» **Problem**:
Entries follow. Return each line that contains the word "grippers".

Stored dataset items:
....

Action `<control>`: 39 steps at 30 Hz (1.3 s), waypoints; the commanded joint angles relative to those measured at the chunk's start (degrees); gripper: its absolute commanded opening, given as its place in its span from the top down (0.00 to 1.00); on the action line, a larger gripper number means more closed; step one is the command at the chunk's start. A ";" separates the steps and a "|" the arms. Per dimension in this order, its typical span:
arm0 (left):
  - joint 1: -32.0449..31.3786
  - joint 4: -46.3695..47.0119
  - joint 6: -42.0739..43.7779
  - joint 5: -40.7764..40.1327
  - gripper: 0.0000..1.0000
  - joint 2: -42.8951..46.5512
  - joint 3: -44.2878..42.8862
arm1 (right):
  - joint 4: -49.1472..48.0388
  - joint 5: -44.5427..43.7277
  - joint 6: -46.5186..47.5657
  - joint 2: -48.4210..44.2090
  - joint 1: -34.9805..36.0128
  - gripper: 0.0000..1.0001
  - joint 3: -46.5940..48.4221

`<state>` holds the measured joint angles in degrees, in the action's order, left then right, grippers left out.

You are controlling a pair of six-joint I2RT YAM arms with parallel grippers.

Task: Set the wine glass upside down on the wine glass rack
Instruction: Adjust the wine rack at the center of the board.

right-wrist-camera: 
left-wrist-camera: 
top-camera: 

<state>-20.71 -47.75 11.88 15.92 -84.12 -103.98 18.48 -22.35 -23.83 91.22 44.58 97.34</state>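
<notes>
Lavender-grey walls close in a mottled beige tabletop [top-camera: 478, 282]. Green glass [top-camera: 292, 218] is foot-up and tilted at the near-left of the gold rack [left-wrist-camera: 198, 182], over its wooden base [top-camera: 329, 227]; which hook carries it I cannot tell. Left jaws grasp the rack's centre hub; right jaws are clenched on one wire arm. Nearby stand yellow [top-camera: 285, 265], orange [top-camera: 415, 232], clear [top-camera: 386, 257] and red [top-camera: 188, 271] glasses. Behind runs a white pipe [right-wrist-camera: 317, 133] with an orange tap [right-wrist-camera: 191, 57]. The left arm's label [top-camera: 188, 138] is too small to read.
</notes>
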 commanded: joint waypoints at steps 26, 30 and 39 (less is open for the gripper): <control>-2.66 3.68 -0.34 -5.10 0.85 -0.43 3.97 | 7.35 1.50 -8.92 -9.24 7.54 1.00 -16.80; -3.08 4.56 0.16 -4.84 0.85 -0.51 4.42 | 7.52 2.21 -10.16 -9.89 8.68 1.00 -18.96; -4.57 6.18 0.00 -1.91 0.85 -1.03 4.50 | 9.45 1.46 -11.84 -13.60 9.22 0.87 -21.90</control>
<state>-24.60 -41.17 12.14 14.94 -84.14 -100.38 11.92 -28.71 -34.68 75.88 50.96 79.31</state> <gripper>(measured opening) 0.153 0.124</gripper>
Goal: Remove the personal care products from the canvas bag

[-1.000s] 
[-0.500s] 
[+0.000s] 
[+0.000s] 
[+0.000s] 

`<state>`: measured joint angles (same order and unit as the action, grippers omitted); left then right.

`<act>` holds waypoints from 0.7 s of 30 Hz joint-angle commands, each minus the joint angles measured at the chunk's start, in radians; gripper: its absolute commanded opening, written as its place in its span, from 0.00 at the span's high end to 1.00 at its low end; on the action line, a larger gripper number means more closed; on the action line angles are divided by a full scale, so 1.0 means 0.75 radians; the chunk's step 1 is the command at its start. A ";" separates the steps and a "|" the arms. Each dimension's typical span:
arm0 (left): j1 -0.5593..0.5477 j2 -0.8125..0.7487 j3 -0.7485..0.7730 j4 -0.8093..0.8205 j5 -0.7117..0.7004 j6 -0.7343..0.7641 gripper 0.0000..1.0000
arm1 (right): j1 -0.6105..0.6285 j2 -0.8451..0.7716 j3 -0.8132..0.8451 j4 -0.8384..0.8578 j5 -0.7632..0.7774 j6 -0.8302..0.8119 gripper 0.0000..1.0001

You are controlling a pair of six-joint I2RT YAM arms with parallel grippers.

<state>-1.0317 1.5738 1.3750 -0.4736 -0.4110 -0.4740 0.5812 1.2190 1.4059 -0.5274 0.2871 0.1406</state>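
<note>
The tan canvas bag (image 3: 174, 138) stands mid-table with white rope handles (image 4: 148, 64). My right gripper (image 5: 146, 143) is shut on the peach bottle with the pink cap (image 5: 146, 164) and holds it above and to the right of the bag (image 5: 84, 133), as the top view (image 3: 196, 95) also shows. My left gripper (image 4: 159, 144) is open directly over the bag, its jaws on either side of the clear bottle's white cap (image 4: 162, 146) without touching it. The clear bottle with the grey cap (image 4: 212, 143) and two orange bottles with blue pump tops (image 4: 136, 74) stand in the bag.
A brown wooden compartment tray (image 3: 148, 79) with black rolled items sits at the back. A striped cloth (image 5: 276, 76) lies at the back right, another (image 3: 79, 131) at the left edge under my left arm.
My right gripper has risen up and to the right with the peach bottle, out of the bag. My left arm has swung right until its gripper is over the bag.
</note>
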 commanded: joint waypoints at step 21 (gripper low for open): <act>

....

» **Output of the exercise**:
`<state>` holds the measured joint angles in degrees, in the action's order, left then right, grippers left out.
You are controlling a pair of six-joint I2RT YAM arms with parallel grippers.
`<state>`: measured joint angles (same order and unit as the action, grippers omitted); left then right.
You are controlling a pair of six-joint I2RT YAM arms with parallel grippers.

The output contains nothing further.